朝の日差しが、薄くカーテン越しに差し込んでいた。


部屋の隅に山となって積まれた洗濯物の存在に、オメガさんは静かに目を細めた。


「……また溜まっているのか」


神である。神であるが、洗濯は避けて通れない。ロトで生きてはいるが、日常は日常である。

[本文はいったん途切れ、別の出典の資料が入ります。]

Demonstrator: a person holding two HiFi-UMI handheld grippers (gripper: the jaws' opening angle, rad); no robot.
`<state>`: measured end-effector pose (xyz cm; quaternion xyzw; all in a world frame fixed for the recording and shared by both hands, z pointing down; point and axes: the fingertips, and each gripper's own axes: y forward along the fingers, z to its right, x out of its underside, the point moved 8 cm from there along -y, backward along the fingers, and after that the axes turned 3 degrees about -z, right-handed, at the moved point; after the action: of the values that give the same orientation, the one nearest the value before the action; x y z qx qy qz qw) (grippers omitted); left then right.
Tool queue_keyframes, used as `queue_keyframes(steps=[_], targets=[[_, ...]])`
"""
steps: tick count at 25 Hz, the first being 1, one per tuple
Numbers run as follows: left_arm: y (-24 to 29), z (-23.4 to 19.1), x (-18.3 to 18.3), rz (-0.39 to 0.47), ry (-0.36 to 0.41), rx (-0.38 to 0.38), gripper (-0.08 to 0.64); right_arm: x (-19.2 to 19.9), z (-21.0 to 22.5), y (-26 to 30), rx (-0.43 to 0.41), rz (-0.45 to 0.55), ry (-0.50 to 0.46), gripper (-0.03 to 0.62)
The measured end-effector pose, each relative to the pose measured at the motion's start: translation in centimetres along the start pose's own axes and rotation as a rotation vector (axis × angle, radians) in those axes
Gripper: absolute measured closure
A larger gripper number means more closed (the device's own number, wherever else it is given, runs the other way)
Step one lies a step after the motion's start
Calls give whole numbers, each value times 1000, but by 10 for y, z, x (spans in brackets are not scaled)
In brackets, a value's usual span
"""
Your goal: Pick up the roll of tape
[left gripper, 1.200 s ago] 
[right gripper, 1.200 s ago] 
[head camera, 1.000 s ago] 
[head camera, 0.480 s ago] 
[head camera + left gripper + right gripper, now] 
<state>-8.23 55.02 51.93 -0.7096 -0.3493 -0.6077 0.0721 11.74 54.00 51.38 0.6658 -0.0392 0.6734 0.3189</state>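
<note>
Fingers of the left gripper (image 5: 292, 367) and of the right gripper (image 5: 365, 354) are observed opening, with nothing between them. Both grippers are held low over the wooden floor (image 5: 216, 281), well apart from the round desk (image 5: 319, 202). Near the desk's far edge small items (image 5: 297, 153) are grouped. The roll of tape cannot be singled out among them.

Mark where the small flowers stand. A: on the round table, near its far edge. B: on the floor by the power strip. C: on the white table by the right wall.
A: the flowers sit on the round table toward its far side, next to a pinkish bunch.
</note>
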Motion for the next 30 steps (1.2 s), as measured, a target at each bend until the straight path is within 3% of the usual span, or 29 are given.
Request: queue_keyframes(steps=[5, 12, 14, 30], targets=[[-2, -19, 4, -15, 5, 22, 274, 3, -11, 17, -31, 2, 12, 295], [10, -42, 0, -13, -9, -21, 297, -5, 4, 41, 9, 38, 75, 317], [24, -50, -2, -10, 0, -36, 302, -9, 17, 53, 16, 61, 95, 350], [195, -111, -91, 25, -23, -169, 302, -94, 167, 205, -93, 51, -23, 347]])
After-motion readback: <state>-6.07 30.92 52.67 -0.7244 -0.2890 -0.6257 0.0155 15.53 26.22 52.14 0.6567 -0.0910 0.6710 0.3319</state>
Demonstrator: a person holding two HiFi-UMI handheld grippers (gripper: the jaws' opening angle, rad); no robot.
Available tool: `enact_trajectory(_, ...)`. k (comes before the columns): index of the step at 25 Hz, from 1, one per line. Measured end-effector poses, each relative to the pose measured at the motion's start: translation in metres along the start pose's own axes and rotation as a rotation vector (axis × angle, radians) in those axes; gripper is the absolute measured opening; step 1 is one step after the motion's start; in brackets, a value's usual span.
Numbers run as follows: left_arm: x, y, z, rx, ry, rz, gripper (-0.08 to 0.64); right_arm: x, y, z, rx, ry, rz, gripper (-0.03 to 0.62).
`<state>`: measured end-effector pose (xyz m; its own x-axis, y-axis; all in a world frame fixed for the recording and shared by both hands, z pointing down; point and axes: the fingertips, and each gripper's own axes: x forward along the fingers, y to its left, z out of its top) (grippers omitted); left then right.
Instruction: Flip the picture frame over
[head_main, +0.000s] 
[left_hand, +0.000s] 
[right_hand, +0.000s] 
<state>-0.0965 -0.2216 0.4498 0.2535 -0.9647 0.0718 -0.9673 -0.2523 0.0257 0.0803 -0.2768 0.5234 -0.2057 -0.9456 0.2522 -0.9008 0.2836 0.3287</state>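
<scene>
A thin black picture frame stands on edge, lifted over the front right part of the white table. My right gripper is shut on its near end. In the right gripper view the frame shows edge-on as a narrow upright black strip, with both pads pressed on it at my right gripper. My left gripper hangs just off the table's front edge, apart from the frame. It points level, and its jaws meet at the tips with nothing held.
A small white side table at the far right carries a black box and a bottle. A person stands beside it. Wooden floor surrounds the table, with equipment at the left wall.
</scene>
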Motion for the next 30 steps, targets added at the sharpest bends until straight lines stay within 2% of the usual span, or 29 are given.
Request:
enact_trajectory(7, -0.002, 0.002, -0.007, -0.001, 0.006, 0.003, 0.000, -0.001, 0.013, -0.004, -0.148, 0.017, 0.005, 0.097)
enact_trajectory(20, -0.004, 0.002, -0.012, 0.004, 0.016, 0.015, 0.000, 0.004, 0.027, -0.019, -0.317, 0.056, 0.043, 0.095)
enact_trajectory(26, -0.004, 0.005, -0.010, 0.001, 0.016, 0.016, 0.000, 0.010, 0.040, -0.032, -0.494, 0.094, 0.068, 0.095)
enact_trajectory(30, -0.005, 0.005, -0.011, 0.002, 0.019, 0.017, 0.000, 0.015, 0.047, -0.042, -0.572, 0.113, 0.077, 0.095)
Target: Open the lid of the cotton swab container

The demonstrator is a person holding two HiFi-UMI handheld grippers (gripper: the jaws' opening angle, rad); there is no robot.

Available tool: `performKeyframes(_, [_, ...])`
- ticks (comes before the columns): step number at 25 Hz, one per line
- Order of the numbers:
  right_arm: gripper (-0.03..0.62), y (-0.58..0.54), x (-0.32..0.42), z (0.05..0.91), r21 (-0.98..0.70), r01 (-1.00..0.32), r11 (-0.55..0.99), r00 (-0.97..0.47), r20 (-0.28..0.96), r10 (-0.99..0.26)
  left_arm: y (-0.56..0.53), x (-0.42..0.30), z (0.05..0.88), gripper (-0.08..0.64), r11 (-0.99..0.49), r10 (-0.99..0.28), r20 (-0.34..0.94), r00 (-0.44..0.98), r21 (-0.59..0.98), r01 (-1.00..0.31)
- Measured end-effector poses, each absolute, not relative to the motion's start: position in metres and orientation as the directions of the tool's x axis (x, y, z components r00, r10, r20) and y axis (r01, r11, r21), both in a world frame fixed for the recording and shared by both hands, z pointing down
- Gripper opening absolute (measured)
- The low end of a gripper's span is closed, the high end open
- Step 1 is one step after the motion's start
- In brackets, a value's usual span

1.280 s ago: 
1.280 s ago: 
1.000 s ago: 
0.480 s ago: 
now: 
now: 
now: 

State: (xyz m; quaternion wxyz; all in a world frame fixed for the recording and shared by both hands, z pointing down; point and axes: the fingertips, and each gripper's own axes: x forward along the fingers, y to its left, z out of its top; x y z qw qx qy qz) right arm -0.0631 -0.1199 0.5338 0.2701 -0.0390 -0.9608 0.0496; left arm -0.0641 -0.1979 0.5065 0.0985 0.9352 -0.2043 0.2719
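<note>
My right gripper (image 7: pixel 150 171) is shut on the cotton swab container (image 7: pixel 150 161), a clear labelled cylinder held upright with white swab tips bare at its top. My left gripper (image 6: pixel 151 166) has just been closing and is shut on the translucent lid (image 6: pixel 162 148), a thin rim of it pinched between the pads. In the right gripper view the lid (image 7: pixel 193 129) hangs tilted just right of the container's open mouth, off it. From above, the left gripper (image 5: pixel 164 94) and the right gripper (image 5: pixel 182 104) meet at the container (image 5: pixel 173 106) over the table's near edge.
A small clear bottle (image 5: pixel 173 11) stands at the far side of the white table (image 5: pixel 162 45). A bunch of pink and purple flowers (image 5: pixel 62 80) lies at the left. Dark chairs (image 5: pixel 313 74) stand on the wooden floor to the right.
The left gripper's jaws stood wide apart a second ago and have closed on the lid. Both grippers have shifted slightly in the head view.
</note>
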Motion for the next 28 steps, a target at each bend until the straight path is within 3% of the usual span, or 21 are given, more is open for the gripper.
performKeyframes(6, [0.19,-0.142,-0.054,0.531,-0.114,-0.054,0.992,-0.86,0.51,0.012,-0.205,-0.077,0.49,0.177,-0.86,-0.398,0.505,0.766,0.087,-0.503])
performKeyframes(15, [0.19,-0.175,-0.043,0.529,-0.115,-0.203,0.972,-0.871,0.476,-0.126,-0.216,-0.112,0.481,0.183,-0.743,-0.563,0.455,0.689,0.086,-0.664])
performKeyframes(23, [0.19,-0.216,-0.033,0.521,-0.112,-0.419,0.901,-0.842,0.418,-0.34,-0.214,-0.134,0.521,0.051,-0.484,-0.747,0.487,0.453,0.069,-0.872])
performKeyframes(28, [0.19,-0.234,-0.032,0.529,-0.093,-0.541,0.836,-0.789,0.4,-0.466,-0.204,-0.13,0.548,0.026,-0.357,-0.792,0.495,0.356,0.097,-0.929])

ベランダの手すりに飛び乗っていた猫のたまが、小さく呟いた。


「昨日回すって言ってたじゃん。あの山、もうなんか発酵してない?」


たまは神のペットではなく、ただ住みついているだけの猫である。にもかかわらず、神と同じ目線で物を言う。


「神の時の流れは人と異なるのだ」


「便利な言い訳だねぇ」


たまの呟きを背に、神は洗濯機の前に立つ。ロトの当選金で買った、最新型の全自動洗濯機。だが、機能が多すぎて何度使っても理解しきれていない。


「……ふむ、電源……これはどの符か?」


ボタンひとつ押すにも、儀式めいた手つきになる。


「まずは“電源”の起動……神力、注入──」


洗濯機がピッと鳴る。たまはあきれ顔で首を傾げた。


「そのたびにいちいちセリフ言うの、やめた方がいいと思うよ」


「これは儀式だ。簡略化はできん」


説明書を手に取る。分厚い紙の束に、神は眉をひそめる。


「“すすぎ1回モード”…? これは一体、いかほどの清浄度を保つものなのか……?」


「それ、節水モードだよ」


「“部屋干しモード”……陰干しの概念が、洗濯機に組み込まれている……まさか、現代の機械は“除湿”を内包する存在なのか……」


「なんでいちいち神々しい読み方すんのさ」


それでも、神は真剣である。洗剤と柔軟剤を手に取り、慎重に投入する……が、逆に入れかけた。


「待て、それ逆だよ! 柔軟剤は右のとこ!」


「危なかった……我が神衣が、ただのゴワゴワ雑布と化すところだった」


そして、ようやく「スタート」ボタンを押す。神が両手を広げ、小さく唱える。


「浄化の旋律よ、今ここに──“洗濯”始動せり」


ピッと鳴って、洗濯槽が回り出す。神は満足げにうなずく。


たまは冷蔵庫の上から顔を出し、ポツリと言った。


「……最初にそれ押すだけで済んだ話なんだけどね」


30分後。


神は、まだ濡れたままの洗濯物を取り出し、首を傾げた。


「……これは……? 脱水されていない」


「脱水押してないじゃん! ただの“洗い”モードだったんじゃない?」


「我、失敗せり……」


濡れたTシャツを掲げ、神は何かを悟ったような顔をした。


「この神衣は、浄化されしままにてなお、未だ水気を宿す……まるで、我が未熟さを示すかのよう……」


「脱水ボタン、押すだけだってば」


神は脱水モードを選び、再びボタンを押した。今度は何の詠唱もない。ただ静かに、機械の音が響く。


さらに30分後。


ようやく干された洗濯物が、風に揺れている。


たまは一枚落っこちているバスタオルの上で丸くなっていた。


「ふかふかのタオル、悪くないかも……」


「我もそう思う。柔軟剤の香り、なかなか……穏やかな気持ちになるものだな」


オメガさんはベランダの柵に腕をかけて空を見上げた。


「神といえど、日常の務めは怠れぬ。今日もまた、世界の片隅を整えし者なり」


たまがあくびをしながら言った。


「……神様って、思ったより地味だね」


オメガさんは微笑み、風にそよぐシャツを見つめながら呟いた。


「だが──悪くない」


なお、乾燥ボタンの存在には気づいていたが、オメガさんはまだ、それを信用していなかった。